--- DATA EXTRACT Enclosed Below ---
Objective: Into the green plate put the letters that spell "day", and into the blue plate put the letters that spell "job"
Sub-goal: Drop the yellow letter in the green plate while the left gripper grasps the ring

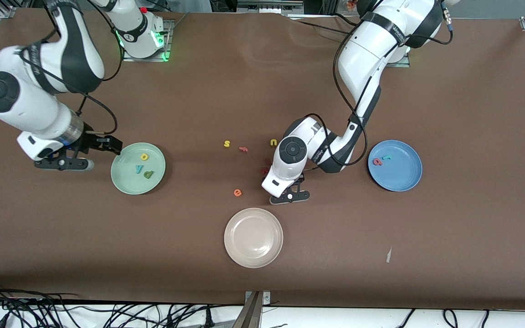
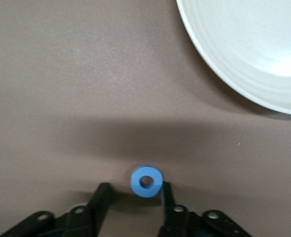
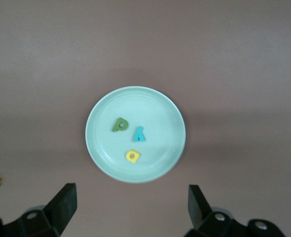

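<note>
The green plate (image 1: 121,180) holds the olive d (image 1: 148,174), teal y (image 1: 139,169) and yellow a (image 1: 144,156); the right wrist view shows them in that plate (image 3: 103,148) too. My right gripper (image 1: 64,164) hangs open and empty beside the plate, toward the right arm's end. The blue plate (image 1: 404,180) holds the pink-red b (image 1: 377,161) and teal j (image 1: 386,158). My left gripper (image 1: 290,197) is low on the table near the beige plate. The blue o (image 2: 147,180) lies between its fingers, against one finger (image 2: 164,192), with a gap to the other. The hand hides the o in the front view.
A beige plate (image 1: 253,237) sits nearer the front camera than the left gripper. Loose letters lie mid-table: yellow s (image 1: 227,144), orange f (image 1: 243,149), yellow u (image 1: 273,142), two dark red letters (image 1: 266,166) and orange e (image 1: 237,192). A paper scrap (image 1: 388,255) lies nearer the front.
</note>
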Action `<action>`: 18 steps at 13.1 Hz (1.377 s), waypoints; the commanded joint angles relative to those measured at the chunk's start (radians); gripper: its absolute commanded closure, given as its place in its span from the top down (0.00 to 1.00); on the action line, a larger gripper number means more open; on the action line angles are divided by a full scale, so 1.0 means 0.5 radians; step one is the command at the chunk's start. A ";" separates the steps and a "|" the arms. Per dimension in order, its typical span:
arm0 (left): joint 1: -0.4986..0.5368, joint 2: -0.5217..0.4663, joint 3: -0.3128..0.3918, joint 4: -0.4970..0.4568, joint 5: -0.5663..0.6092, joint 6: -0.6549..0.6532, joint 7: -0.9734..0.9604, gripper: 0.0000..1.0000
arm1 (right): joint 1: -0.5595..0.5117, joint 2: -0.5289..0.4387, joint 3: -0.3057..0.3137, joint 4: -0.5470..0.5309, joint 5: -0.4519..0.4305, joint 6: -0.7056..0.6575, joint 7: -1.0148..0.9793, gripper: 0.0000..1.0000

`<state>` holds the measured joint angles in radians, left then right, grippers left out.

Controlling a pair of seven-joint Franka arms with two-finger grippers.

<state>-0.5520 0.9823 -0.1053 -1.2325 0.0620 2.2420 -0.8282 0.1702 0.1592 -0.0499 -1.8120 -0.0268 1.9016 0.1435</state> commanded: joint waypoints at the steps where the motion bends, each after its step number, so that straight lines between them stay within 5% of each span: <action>1: -0.031 0.051 0.033 0.069 -0.056 -0.017 -0.007 0.40 | -0.043 -0.033 -0.004 0.212 0.017 -0.280 -0.109 1.00; 5: -0.034 0.057 0.033 0.066 -0.056 -0.017 -0.010 0.18 | -0.092 -0.165 -0.050 0.310 0.011 -0.462 -0.235 1.00; 9: -0.040 0.033 0.045 0.066 -0.053 -0.041 -0.007 0.07 | -0.089 -0.147 -0.094 0.400 0.014 -0.527 -0.241 1.00; 13: 0.107 -0.209 0.030 0.084 -0.078 -0.495 -0.003 0.00 | -0.089 -0.144 -0.084 0.400 0.041 -0.527 -0.241 1.00; 16: 0.324 -0.402 0.024 -0.145 -0.072 -0.759 0.210 0.00 | -0.089 -0.147 -0.078 0.400 0.096 -0.530 -0.241 1.00; 18: 0.529 -0.620 0.024 -0.506 -0.044 -0.711 0.498 0.00 | -0.083 -0.147 -0.069 0.400 0.106 -0.527 -0.238 1.00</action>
<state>-0.3762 0.8045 -0.0868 -1.2695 0.0573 1.8590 -0.7103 0.1320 0.0831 -0.0917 -1.6339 0.0050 1.6606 0.0367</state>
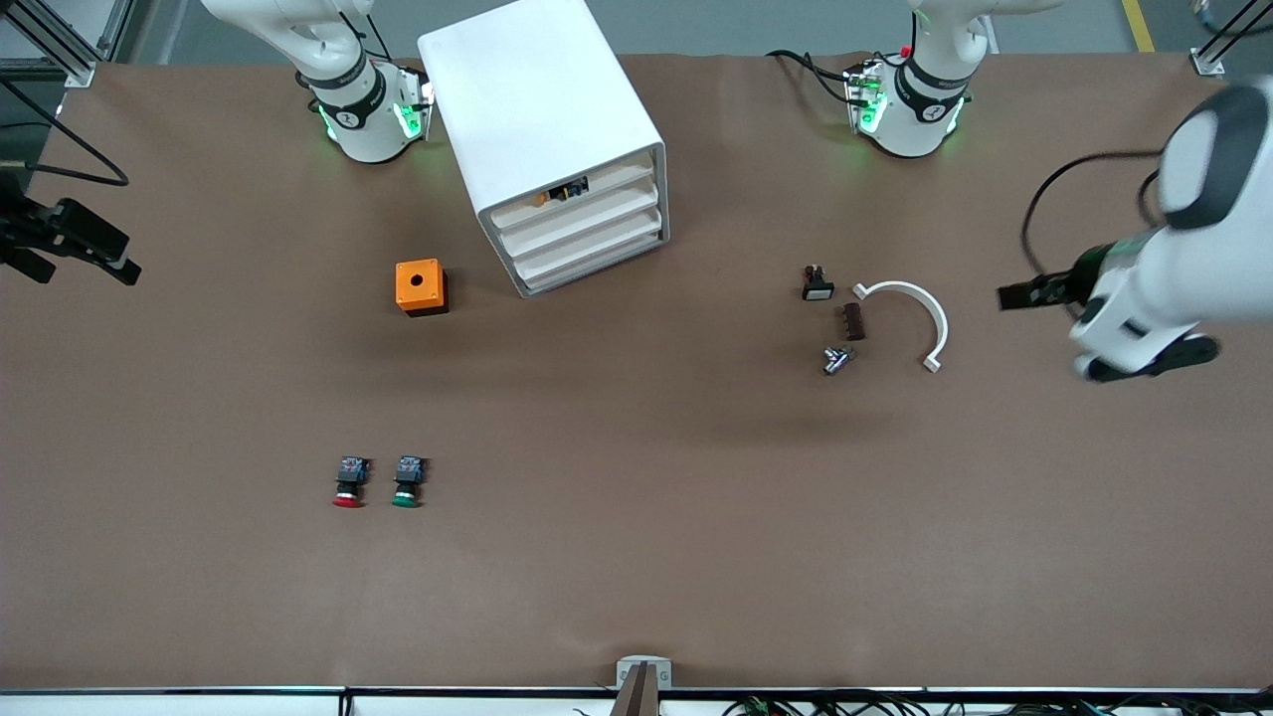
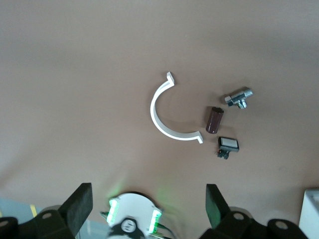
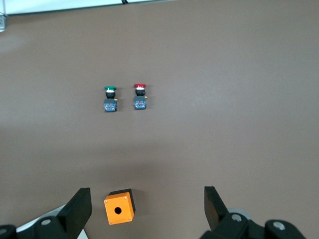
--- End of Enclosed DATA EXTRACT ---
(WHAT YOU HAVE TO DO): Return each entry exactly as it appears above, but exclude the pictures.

(TASK SOLUTION):
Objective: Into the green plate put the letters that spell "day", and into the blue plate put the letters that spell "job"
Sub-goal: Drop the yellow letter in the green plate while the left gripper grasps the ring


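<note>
The green plate (image 1: 121,180) holds the olive d (image 1: 148,174), teal y (image 1: 139,169) and yellow a (image 1: 144,156); the right wrist view shows them in that plate (image 3: 103,148) too. My right gripper (image 1: 64,164) hangs open and empty beside the plate, toward the right arm's end. The blue plate (image 1: 404,180) holds the pink-red b (image 1: 377,161) and teal j (image 1: 386,158). My left gripper (image 1: 290,197) is low on the table near the beige plate. The blue o (image 2: 147,180) lies between its fingers, against one finger (image 2: 164,192), with a gap to the other. The hand hides the o in the front view.
A beige plate (image 1: 253,237) sits nearer the front camera than the left gripper. Loose letters lie mid-table: yellow s (image 1: 227,144), orange f (image 1: 243,149), yellow u (image 1: 273,142), two dark red letters (image 1: 266,166) and orange e (image 1: 237,192). A paper scrap (image 1: 388,255) lies nearer the front.
</note>
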Action `<action>`: 18 steps at 13.1 Hz (1.377 s), waypoints; the commanded joint angles relative to those measured at the chunk's start (radians); gripper: its absolute commanded closure, given as its place in its span from the top down (0.00 to 1.00); on the action line, a larger gripper number means more open; on the action line angles are divided by a full scale, so 1.0 means 0.5 radians; step one is the command at the chunk's start. A ";" separates the steps and a "|" the arms. Per dimension in order, its typical span:
arm0 (left): joint 1: -0.4986..0.5368, joint 2: -0.5217..0.4663, joint 3: -0.3128..0.3918, joint 4: -0.4970..0.4568, joint 5: -0.5663..0.6092, joint 6: -0.6549..0.6532, joint 7: -0.9734..0.9604, gripper: 0.0000..1.0000
arm1 (right): joint 1: -0.5595..0.5117, joint 2: -0.5289..0.4387, joint 3: -0.3057..0.3137, joint 4: -0.5470..0.5309, joint 5: -0.4519..0.4305, joint 6: -0.7056..0.6575, joint 7: -1.0148..0.9793, gripper: 0.0000..1.0000

`<state>` holds the measured joint angles in radians, left then right, grippers left out.

Controlling a pair of seven-joint Franka arms with two-finger grippers.

<state>-0.5520 0.9823 -0.1053 -1.2325 0.0620 2.2420 -0.8282 0.1702 0.1592 -0.0499 -1.8120 -0.0268 1.9016 0.1435</state> commanded: joint waypoints at the steps where the motion bends, each after its step number, so that straight lines between them stay within 5% of each span: <action>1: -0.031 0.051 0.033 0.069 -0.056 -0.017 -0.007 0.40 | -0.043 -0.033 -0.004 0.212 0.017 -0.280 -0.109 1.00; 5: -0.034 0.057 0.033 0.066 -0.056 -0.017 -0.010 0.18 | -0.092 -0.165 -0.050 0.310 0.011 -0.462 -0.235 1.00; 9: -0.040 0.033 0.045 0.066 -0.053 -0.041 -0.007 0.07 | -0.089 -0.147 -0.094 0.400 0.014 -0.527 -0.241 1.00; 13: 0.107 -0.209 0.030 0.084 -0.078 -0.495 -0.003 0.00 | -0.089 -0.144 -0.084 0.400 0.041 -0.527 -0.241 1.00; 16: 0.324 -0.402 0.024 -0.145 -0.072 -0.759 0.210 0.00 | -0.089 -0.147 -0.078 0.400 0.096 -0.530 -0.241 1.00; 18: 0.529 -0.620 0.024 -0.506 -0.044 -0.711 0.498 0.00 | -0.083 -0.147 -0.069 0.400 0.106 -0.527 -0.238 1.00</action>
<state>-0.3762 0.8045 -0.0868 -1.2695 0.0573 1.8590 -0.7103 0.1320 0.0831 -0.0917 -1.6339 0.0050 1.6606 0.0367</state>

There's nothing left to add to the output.